| Task prompt |
Reproduce only what runs from the line containing "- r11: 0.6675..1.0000" to the line containing "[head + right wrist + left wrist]" in the records below, inclusive. Keep it exact, and keep the pictures out.

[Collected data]
++++++++++++++++++++
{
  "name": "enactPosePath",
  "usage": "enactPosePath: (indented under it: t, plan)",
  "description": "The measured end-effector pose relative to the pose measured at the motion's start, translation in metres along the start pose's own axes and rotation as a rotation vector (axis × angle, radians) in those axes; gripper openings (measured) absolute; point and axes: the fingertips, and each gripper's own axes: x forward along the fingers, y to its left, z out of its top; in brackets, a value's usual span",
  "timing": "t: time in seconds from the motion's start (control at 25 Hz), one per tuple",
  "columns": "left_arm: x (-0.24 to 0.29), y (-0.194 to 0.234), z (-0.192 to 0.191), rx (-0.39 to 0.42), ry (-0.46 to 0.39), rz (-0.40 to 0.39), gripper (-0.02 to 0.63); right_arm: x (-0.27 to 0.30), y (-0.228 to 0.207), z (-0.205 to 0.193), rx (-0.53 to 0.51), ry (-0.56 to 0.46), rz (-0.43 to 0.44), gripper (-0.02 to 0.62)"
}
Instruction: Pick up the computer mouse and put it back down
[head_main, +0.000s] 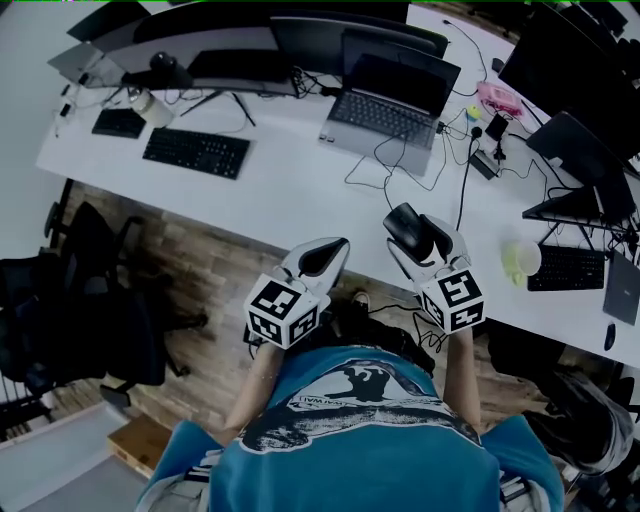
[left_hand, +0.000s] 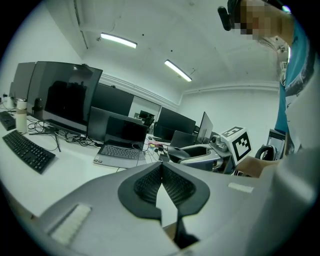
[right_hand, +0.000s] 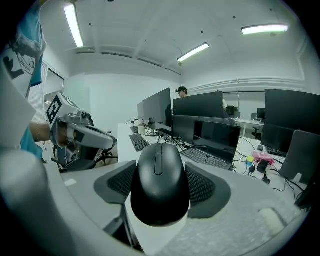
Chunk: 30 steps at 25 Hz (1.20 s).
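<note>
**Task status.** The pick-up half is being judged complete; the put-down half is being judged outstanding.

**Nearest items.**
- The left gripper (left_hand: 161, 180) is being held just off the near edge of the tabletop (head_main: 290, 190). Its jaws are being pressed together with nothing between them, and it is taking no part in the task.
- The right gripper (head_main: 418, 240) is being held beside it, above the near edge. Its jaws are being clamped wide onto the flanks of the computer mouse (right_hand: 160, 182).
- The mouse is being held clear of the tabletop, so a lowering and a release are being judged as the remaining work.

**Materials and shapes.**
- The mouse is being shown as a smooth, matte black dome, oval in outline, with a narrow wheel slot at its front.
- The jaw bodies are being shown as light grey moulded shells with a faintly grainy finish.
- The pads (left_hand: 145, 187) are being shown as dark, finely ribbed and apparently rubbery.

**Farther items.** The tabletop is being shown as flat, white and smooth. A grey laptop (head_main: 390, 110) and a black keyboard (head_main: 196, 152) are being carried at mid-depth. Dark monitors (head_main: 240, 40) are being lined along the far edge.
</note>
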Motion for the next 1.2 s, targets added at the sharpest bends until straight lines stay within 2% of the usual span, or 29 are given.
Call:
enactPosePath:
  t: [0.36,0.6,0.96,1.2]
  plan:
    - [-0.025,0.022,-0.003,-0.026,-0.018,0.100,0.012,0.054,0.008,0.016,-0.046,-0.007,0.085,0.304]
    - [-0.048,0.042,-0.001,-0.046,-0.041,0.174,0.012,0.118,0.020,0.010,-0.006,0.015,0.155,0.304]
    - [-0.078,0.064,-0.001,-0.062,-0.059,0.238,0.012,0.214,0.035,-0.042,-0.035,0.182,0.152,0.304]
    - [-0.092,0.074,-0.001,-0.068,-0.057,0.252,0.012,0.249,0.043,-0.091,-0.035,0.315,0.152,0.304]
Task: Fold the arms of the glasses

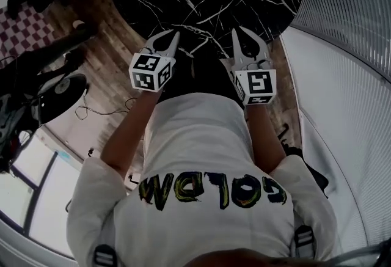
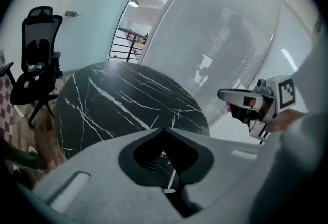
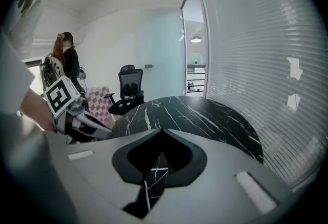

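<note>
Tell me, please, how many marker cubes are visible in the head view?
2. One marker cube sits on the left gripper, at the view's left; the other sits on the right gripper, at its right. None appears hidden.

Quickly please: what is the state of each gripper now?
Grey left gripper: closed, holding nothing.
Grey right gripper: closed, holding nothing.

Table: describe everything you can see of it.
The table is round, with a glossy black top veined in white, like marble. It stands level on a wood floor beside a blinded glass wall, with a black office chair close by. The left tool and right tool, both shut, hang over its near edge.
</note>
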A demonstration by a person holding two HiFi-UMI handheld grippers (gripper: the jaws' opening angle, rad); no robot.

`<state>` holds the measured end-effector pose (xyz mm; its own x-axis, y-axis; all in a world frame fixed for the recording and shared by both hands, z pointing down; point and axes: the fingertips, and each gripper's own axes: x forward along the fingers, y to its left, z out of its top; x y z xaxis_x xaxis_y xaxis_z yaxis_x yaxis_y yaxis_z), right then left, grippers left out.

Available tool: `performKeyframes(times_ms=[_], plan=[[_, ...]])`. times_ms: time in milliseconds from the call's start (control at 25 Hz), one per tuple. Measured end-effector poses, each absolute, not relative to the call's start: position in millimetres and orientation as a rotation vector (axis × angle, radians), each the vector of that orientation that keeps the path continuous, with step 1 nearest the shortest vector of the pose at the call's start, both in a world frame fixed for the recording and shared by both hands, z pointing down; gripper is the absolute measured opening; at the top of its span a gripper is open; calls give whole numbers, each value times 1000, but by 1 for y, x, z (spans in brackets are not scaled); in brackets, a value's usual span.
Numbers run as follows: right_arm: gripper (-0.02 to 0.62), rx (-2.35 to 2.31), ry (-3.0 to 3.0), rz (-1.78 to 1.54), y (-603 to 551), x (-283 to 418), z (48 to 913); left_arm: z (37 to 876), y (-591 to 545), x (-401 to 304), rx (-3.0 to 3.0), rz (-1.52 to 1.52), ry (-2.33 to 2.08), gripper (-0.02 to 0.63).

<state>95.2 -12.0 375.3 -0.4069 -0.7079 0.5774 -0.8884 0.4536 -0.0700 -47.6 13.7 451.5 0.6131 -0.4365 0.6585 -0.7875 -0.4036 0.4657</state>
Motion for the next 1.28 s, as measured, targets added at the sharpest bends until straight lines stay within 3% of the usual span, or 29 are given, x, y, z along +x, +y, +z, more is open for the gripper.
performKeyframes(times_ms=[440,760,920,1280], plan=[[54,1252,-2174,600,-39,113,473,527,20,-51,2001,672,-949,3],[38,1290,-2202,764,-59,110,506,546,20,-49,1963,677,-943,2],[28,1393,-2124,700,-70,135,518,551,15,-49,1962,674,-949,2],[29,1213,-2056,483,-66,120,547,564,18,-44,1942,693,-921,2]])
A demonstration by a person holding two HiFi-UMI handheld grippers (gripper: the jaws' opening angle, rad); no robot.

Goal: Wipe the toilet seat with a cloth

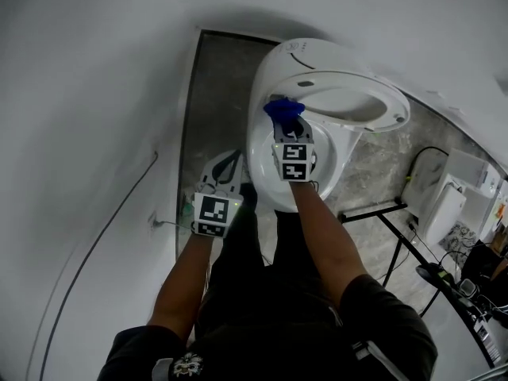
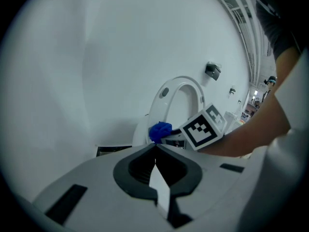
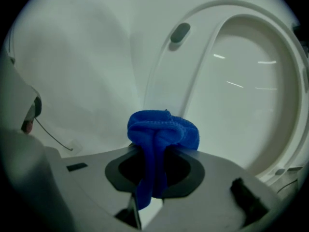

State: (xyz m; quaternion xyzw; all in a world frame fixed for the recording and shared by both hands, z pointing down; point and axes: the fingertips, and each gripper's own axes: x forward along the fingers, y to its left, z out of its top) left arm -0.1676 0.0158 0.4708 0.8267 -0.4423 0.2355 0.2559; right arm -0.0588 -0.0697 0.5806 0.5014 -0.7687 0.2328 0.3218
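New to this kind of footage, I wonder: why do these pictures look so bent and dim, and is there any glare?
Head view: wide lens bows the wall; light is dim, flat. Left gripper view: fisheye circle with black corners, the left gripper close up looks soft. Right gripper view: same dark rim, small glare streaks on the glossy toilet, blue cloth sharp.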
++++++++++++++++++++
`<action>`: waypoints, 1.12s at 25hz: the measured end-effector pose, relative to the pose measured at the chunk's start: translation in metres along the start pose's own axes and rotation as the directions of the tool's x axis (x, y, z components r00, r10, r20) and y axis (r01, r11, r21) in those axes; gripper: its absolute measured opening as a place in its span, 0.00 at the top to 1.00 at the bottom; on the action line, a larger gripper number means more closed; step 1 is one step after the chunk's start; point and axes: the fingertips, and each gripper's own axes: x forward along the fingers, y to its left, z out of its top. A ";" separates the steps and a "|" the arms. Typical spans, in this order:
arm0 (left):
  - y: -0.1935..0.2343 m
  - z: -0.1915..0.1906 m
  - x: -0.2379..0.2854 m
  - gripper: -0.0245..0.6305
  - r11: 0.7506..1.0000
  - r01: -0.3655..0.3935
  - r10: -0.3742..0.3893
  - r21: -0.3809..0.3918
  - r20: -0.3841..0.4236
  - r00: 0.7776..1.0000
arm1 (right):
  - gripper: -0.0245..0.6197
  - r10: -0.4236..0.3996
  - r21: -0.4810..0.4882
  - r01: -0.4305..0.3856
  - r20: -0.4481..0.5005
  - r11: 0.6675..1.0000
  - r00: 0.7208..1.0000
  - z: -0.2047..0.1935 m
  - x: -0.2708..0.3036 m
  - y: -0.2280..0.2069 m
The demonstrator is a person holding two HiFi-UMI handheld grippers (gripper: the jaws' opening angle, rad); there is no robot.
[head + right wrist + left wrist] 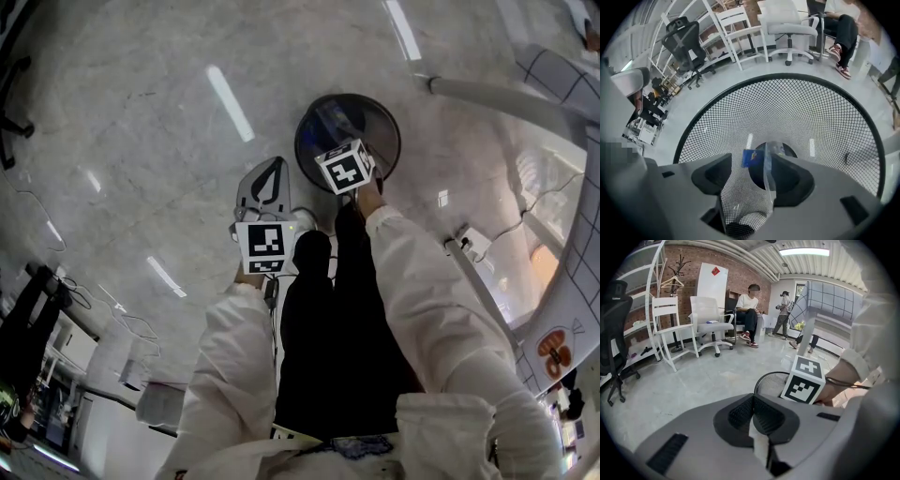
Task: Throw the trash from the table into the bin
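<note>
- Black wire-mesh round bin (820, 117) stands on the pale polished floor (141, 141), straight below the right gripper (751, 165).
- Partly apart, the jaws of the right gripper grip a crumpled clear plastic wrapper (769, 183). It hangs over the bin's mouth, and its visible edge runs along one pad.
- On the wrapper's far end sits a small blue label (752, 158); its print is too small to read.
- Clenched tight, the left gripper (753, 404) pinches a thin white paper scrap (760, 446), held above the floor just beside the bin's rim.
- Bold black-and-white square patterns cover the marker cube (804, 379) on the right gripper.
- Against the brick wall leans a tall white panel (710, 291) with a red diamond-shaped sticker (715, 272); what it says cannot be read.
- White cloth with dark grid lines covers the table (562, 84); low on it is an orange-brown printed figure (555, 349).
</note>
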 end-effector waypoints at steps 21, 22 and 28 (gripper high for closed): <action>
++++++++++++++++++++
| Answer space |
  - r11: 0.6675..1.0000
  - r00: 0.7208..1.0000
  - z: -0.2047..0.1935 m
  - x: -0.2708..0.3036 m
  - y: -0.2280..0.2069 m
The demonstrator is a person holding two HiFi-UMI handheld grippers (gripper: the jaws' opening angle, rad); there is no robot.
[head + right wrist + left wrist] 

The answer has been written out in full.